Friday, November 18, 2011

Sheldon Brown to honor overlooked genius Herbie Nichols

When it comes to jazz and new music, the Bay Area is a medium-sized pond that sustains a dazzling array of small, often intermingled scenes. It’s an ecosystem in which a tropical profusion of players has found a niche, and among the most versatile and gifted is reed master Sheldon Brown, who is equally accomplished on an array of clarinets and saxophones.
The Eureka native moved down to San Francisco in 1979, and he’s been turning up in some of the region’s most interesting ensembles ever since, from Club Foot Orchestra, which revived the art of composing and performing scores for silent films, to Berkeley’s Klezmorim, the band that helped spark the revival of Ashkenazi Jewry’s party music.
He’s toured and recorded widely with Cuban pianist Omar Sosa’s expansive ensemble. And he’s played a key role in Clarinet Thing, the all-clarinet ensemble led by Beth Custer, and Hemispheres, a world jazz combo led by percussionist Ian Dogole.

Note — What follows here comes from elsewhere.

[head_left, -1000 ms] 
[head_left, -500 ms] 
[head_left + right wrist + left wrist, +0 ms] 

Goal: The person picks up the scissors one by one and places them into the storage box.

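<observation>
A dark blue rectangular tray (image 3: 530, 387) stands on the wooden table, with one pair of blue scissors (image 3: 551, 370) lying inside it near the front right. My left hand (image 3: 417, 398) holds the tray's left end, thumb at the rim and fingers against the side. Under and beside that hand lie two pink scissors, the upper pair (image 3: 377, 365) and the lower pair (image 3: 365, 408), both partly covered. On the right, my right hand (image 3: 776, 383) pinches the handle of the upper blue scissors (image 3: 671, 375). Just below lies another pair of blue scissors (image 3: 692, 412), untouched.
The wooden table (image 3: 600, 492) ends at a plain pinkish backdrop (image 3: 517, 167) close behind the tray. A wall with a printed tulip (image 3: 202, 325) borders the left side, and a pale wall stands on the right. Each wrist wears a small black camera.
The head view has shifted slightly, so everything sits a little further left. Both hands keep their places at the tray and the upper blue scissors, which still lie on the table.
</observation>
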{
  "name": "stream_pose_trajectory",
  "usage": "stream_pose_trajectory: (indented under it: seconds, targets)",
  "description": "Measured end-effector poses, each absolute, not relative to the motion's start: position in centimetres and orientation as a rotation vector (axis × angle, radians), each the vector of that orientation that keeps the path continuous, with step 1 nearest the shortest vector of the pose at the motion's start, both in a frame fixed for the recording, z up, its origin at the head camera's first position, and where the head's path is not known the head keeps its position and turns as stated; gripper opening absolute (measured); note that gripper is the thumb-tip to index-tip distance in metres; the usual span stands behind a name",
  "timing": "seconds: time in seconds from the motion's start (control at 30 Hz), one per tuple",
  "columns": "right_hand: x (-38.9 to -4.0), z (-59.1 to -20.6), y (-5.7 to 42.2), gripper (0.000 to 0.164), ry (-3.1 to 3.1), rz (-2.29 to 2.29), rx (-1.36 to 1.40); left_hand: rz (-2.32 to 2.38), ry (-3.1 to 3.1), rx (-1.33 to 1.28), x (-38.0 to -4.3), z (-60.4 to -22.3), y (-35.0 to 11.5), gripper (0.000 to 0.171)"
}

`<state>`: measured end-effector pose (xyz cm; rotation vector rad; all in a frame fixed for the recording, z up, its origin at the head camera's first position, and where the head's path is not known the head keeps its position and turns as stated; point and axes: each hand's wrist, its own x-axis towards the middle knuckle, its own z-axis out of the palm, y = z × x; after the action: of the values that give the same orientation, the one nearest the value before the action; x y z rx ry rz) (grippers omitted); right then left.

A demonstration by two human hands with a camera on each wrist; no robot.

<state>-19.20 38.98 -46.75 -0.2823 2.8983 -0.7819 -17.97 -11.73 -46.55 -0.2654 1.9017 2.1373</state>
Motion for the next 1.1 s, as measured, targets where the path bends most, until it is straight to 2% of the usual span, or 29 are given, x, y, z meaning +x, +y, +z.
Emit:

Brown even finds time to lead several groups of his own, and on Saturday he presents a project devoted to the extraordinary compositions of pianist Herbie Nichols at the Hillside Club.

Responsible for the composition “Lady Sings the Blues,” a tune indelibly linked to Billie Holiday, Nichols became jazz’s quintessential overlooked genius. While he recorded several classic trio sessions for Blue Note, he scuffled for work until his death from leukemia in 1963 at the age of 44. Combining his love of modernist composers like Satie and Bartok with Caribbean inflections and bebop’s hurtling tempos, tunes like “House Party Starting,” “The Gig,” and “Shuffle Montgomery” have entranced subsequent jazz generations.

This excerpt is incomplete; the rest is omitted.